Berdasarkan pantuan Okezone di lokasi terlihat warga yang rumahnya digusur bertahan sambil menyanyikan lagu-lagu nasional seperti ‘Indonesia Tanah Air Beta’. Mereka bernyanyi sambil memainkan alat musik dari peralatan rumah tangga.
Tampak tetesan air mata membasahi pipi sejumlah warga yang melihat rumahnya akan diratakan. Mereka terus bernyanyi dan tak berdaya melihat rumahnya dibongkar oleh alat berat.
Salah satu warga yang terkena penggusuran, Husni (47), menilai penggusuran yang dilakukan pihak Pemprov DKI tidaklah adil dan manusiawi.

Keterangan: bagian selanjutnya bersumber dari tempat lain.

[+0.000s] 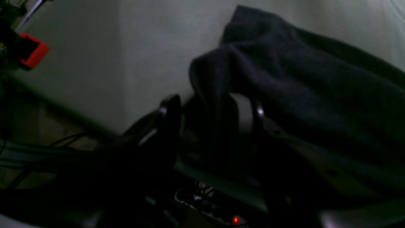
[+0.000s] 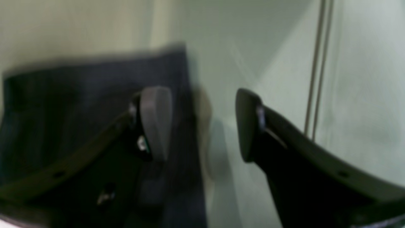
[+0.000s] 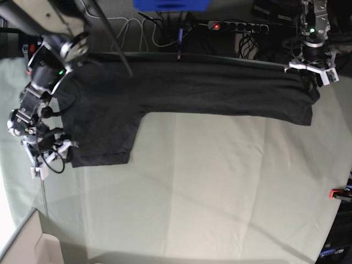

"Penggusuran ini sangat tidak adil dan manusiawi. Kami warga sangat kecewa dengan Pemprov DKI yang menggusur rumah kami, dan kami melakukan penolakan dengan nyanyian perjuangan," ujar Husni di lokasi, Rabu (28/9/2016).
Seperti diketahui, sebelumnya Pemprov DKI sudah melayangkan surat peringatan terkait penggusruan ini. Bahkan, sebagian besar warga Bukit Duri sudah pindah ke Rusun Rawa Bebek, Jakarta Utara.